哺乳動物のニューロパシーを検出するための方法であって、以下のステップからなる方法:
上記哺乳動物血清または脳脊髄液中のモルフォゲンの生理学的濃度の変動を検出し、上記変動を神経細胞死の増加の指標とする。
哺乳動物のニューロパシーを検出するための方法であって、以下のステップからなる方法:
上記哺乳動物血清または脳脊髄液中のモルフォゲン抗体のタイターの出現濃度の変動を検出し、上記変動を神経細胞死の増加の指標とする。
上記ニューロパシーが神経変性疾患、神経脱ミエリン化、ミエリン機能不全、神経性腫瘍、神経損傷等によるものである請求項78、80または81の発明。
以下のステップからなる組織中の細胞接着分子の生産促進の方法
上記組織の細胞の細胞接着性分子の生産を誘導するために充分な濃度と時間上記組織にモルフォゲンを供給する。
上記細胞接着性分子が神経細胞接着分子である請求項83の方法。
上記細胞がニューロンである請求項84の方法。
上記モルフォゲンがOP-1、OP-2、CBMP2、Vgl(fx)、Vgr(fx)、DPP(fx)、GDF(fx)、60A(fx)からなる群から選択された配列の一つと少なくとも70%のアミノ酸配列ホモロジーを有しているものからなる請求項78、80または81の方法。
上記モルフォゲンがOP-1、OP-2、CBMP2、Vgl(fx)、Vgr(fx)、DPP(fx)、GDF(fx)、60A(fx)からなる群から選択された配列の一つと少なくとも80%のアミノ酸配列ホモロジーを有しているものからなる請求項86の方法。
上記モルフォゲンが配列表配列番号5(hOP-1)の残基43-139で定義された配列と60%以上のアミノ酸配列の同一性を持つアミノ酸配列からなるものである請求項87の方法。
上記モルフォゲンが配列表配列番号5(hOP-1)の残基43-139で定義された配列と65%以上のアミノ酸配列の同一性を持つアミノ酸配列からなるものである請求項88の方法。

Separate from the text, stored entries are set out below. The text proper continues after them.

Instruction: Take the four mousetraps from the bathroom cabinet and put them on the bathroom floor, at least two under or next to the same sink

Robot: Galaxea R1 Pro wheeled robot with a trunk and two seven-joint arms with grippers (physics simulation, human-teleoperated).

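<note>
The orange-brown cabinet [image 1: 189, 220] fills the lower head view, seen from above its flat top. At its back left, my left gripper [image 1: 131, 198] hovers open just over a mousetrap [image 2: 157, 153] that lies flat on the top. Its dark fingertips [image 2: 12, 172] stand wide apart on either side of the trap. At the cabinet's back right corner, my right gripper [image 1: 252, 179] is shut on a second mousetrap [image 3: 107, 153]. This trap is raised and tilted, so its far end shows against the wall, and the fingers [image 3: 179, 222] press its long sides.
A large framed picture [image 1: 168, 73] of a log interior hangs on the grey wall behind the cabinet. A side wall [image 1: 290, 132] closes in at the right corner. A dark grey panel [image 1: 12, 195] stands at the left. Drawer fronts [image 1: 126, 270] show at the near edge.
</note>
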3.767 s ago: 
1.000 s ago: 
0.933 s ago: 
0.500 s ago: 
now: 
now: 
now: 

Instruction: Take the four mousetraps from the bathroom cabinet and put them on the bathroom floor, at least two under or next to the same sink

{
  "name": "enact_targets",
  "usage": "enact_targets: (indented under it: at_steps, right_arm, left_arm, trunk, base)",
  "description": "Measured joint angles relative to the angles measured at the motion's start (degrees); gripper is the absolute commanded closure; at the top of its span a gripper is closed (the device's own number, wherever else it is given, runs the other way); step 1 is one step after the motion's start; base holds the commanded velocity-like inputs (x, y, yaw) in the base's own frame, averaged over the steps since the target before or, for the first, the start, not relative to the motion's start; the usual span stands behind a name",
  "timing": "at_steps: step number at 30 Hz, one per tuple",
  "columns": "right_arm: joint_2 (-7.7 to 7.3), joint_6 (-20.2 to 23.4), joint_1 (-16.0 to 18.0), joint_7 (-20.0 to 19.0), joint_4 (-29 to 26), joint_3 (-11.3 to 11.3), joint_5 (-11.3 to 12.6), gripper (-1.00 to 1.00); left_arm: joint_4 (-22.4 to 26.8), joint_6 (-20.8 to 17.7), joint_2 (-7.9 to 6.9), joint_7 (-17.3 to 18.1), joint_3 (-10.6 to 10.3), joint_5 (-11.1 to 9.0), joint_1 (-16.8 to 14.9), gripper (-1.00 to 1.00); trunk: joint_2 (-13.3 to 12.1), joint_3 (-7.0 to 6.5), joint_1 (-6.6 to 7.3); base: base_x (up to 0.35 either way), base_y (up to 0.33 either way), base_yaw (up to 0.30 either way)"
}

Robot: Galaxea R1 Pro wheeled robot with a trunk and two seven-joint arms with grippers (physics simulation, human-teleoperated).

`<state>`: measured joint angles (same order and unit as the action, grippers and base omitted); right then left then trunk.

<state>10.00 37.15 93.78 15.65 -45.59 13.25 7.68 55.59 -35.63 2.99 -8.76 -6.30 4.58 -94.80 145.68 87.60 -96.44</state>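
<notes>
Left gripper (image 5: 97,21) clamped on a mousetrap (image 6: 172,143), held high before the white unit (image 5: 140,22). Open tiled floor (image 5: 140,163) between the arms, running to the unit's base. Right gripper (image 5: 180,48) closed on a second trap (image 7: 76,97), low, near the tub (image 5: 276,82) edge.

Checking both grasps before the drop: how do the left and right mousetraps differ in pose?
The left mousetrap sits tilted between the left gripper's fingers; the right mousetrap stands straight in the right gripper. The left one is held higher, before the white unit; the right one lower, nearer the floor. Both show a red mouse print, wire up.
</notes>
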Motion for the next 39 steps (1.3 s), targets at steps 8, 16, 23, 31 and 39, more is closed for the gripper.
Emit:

上記モルフォゲンが配列表配列番号5(hOP-1)の残基43-139で定義されたアミノ酸配列であって、その対立形質および種変異体を含むものからなるものである請求項89の方法。
上記モルフォゲンが配列表配列番号16のヌクレオチド1036-1341または配列表配列番号20のヌクレオチド1390-1695まで定義されたDNA配列と厳密な条件でハイブリダイズする核酸によってコードされたポリペプチド鎖からなるものである請求項78、80または81の方法。
脳血液関門を通過する上記モルフォゲンの移送を促進することのできる分子に結合したモルフォゲンからなる、瀕死の神経細胞の生存性を増強するための組成物。
上記キャリアーが脳組織由来細胞外マトリックスである請求項62または67の発明。